**TASK DETAILS:** Copy, exactly and without additions, every line in the records below from the one holding "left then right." through the one holding "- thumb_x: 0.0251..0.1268", both ends included.

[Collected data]
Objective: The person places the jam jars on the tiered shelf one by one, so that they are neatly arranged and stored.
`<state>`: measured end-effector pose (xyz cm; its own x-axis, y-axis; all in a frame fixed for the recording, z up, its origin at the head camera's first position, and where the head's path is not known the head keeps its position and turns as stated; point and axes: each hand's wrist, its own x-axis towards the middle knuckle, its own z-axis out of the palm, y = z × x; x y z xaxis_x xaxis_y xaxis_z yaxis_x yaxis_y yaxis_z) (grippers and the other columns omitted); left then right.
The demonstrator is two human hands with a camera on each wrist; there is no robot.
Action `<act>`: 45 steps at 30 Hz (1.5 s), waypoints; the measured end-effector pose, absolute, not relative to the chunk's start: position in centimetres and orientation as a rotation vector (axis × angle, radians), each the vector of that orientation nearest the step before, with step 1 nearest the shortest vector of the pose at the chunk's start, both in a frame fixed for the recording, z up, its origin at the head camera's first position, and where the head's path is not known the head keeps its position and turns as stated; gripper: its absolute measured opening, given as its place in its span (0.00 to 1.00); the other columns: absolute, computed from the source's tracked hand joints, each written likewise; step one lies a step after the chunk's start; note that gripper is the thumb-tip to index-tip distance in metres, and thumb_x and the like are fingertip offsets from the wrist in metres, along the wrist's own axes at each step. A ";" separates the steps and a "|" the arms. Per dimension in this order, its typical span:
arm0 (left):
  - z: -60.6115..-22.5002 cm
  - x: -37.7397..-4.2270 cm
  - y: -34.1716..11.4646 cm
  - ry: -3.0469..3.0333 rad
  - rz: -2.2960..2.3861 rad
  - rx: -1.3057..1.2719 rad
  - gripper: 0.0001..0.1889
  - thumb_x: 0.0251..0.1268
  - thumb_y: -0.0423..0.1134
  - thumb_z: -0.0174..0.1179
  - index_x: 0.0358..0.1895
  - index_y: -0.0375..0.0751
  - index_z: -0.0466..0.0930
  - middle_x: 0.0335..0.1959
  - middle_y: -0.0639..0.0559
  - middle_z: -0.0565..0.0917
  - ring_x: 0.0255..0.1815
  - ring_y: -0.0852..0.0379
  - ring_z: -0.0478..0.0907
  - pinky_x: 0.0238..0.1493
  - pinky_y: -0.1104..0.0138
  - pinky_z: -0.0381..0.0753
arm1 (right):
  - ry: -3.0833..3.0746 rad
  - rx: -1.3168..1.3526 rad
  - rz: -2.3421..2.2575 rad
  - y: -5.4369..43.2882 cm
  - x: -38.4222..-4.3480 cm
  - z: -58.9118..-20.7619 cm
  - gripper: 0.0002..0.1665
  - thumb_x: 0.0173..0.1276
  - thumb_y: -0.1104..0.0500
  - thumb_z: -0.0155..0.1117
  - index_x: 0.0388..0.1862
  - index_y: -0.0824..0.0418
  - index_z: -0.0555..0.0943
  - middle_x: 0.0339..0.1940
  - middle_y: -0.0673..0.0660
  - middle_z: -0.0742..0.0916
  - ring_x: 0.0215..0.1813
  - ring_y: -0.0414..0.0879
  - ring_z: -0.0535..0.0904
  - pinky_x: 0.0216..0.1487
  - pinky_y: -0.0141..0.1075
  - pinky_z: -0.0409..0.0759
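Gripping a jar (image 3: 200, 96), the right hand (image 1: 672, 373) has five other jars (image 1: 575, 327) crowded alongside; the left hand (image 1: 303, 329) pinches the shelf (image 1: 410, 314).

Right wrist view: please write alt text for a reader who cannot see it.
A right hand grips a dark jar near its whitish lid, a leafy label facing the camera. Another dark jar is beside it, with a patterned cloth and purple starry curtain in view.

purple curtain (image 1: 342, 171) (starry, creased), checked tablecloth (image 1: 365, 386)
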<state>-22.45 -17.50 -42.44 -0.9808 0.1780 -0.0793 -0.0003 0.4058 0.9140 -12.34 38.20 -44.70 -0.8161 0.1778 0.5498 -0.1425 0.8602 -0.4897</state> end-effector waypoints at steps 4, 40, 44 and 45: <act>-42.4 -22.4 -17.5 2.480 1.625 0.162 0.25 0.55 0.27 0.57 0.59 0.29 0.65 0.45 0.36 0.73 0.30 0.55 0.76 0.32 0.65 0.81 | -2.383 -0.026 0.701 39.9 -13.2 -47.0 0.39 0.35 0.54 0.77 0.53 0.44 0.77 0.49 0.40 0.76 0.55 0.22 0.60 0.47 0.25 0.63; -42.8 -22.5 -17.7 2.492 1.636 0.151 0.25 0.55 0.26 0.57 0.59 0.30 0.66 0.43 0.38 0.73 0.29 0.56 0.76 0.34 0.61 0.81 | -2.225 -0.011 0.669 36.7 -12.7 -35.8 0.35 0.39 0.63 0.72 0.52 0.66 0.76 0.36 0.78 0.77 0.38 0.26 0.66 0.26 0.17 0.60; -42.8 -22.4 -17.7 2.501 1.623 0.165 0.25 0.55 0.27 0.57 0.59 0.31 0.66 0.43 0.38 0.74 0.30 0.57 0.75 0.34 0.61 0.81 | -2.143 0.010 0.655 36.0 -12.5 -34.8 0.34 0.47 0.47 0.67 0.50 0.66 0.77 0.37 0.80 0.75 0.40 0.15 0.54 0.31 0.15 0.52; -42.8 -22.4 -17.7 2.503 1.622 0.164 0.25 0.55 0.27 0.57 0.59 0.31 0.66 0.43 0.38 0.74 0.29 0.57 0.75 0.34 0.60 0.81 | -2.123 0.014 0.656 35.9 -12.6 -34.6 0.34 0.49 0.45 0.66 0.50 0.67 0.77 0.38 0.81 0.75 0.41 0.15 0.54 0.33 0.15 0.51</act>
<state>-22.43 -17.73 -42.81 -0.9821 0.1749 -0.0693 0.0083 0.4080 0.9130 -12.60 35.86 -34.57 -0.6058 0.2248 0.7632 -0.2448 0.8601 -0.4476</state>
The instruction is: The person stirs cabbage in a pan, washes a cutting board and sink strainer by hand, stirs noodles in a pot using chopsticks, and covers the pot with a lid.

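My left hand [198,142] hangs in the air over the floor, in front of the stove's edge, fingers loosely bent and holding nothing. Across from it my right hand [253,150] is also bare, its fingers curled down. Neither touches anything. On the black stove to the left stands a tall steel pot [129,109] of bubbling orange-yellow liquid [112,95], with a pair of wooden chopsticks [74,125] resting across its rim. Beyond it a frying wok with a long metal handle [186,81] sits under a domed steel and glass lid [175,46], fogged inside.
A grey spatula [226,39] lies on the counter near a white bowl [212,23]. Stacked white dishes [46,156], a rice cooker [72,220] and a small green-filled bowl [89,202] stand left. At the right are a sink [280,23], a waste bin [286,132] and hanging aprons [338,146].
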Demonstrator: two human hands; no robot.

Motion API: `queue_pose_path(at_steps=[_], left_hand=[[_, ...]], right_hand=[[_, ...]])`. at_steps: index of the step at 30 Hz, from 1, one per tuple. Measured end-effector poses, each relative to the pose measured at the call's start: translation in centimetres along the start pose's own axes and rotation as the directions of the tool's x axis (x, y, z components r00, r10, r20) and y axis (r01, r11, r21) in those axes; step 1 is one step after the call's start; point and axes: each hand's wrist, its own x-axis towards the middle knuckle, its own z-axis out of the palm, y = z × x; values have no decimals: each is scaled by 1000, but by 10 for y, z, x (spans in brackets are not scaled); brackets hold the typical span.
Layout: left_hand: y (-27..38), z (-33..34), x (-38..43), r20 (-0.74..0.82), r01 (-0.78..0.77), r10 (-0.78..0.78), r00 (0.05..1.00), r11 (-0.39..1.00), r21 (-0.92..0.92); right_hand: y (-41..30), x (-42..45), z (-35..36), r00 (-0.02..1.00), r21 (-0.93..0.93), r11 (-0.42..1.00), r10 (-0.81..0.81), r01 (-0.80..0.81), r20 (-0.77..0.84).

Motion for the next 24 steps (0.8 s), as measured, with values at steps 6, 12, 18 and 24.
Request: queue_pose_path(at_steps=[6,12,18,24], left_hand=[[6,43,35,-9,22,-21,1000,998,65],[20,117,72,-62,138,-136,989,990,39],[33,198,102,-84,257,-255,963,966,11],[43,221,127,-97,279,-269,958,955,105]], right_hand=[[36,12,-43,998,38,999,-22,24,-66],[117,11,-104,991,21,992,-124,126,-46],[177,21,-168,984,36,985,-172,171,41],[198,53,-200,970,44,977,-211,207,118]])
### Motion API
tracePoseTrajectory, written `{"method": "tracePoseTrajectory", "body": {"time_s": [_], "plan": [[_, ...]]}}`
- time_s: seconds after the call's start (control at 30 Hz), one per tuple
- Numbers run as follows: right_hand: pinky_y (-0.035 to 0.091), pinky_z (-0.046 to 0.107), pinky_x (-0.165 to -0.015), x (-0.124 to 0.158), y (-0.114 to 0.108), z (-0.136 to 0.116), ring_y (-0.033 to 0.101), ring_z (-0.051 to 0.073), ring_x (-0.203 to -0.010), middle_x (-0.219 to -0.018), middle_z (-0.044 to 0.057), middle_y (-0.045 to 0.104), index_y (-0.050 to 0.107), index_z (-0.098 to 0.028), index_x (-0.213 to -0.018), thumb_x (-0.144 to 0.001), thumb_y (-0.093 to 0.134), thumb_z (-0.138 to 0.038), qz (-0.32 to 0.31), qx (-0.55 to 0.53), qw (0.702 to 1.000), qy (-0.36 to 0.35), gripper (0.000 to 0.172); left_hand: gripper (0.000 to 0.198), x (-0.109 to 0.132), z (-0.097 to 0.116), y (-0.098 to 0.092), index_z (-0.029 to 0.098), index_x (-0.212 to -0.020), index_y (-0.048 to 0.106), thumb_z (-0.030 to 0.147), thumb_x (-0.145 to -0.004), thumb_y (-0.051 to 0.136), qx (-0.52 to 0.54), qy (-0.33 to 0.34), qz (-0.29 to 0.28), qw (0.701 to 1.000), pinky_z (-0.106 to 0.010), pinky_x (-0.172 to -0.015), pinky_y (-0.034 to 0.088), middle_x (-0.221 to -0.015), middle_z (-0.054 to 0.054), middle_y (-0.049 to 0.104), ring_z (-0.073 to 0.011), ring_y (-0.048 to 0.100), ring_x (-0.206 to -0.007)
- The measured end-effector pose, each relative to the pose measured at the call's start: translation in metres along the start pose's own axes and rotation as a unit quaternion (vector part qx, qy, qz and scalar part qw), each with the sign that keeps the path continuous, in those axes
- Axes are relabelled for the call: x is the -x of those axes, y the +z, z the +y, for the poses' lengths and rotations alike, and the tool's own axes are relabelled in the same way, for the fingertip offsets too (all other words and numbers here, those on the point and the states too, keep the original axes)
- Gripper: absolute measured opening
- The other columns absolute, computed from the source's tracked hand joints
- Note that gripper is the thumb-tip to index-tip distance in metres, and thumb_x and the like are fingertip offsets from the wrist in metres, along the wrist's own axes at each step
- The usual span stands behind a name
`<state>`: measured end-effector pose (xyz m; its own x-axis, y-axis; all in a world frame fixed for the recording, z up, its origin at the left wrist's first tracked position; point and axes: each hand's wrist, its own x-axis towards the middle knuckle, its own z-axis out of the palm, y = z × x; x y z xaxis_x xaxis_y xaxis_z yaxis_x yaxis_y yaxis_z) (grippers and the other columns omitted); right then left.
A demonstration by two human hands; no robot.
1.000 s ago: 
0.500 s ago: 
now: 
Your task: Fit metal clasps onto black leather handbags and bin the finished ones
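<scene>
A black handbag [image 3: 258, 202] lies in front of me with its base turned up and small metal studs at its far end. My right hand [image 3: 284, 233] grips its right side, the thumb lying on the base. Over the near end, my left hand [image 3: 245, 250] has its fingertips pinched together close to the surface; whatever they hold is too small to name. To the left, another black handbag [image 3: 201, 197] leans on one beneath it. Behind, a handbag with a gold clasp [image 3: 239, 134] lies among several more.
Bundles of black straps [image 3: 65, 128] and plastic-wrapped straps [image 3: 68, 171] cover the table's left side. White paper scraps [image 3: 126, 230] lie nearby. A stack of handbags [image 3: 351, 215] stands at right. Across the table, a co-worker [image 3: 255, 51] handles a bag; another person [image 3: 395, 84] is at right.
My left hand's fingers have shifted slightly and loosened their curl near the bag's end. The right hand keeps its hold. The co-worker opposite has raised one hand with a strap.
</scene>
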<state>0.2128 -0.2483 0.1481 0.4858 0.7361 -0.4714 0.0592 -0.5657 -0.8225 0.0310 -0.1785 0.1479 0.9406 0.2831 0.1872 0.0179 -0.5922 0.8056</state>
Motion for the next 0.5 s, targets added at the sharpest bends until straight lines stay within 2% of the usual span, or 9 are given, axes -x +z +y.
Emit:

**RESPONSE TO THE EXERCISE:**
`<state>`: measured end-effector pose (xyz cm; its own x-axis, y-axis; all in a frame fixed for the recording, z up, its origin at the head camera's first position, and where the head's path is not known the head keeps its position and turns as stated; point and axes: each hand's wrist, its own x-axis towards the middle knuckle, its own z-axis out of the palm, y = z × x; x y z xaxis_x xaxis_y xaxis_z yaxis_x yaxis_y yaxis_z) (grippers and the other columns omitted); left then right.
The demonstrator is two human hands with a camera on each wrist; there is no robot.
Action `<act>`: 45 steps at 30 Hz (1.5 s), waypoints; the measured end-effector pose, absolute, not relative to the chunk's start: position in centimetres and orientation as a rotation vector (axis × angle, radians), each the vector of that orientation nearest the step before, with step 1 nearest the shortest vector of the pose at the chunk's start, both in a frame fixed for the recording, z up, its origin at the head camera's first position, and where the head's path is not known the head keeps its position and turns as stated; gripper: its absolute measured opening, given as its place in its span (0.00 to 1.00); the other columns: absolute, computed from the source's tracked hand joints, each written likewise; step one lies a step after the chunk's start; note that gripper is the thumb-tip to index-tip distance in metres, and thumb_x and the like are fingertip offsets from the wrist in metres, along the wrist's own axes at each step. A ";" separates the steps and a "|" the arms. Per dimension in this order, its typical span:
arm0 (left):
  - z: -60.6115..-22.5002 cm
  - x: -37.7397..-4.2270 cm
  - y: -34.1716..11.4646 cm
  - ry: -3.0469..3.0333 rad
  - rz: -2.2960..2.3861 rad
  - rx: -1.3057..1.2719 rad
  - gripper: 0.0001..0.1889
  - thumb_x: 0.0251..0.1268

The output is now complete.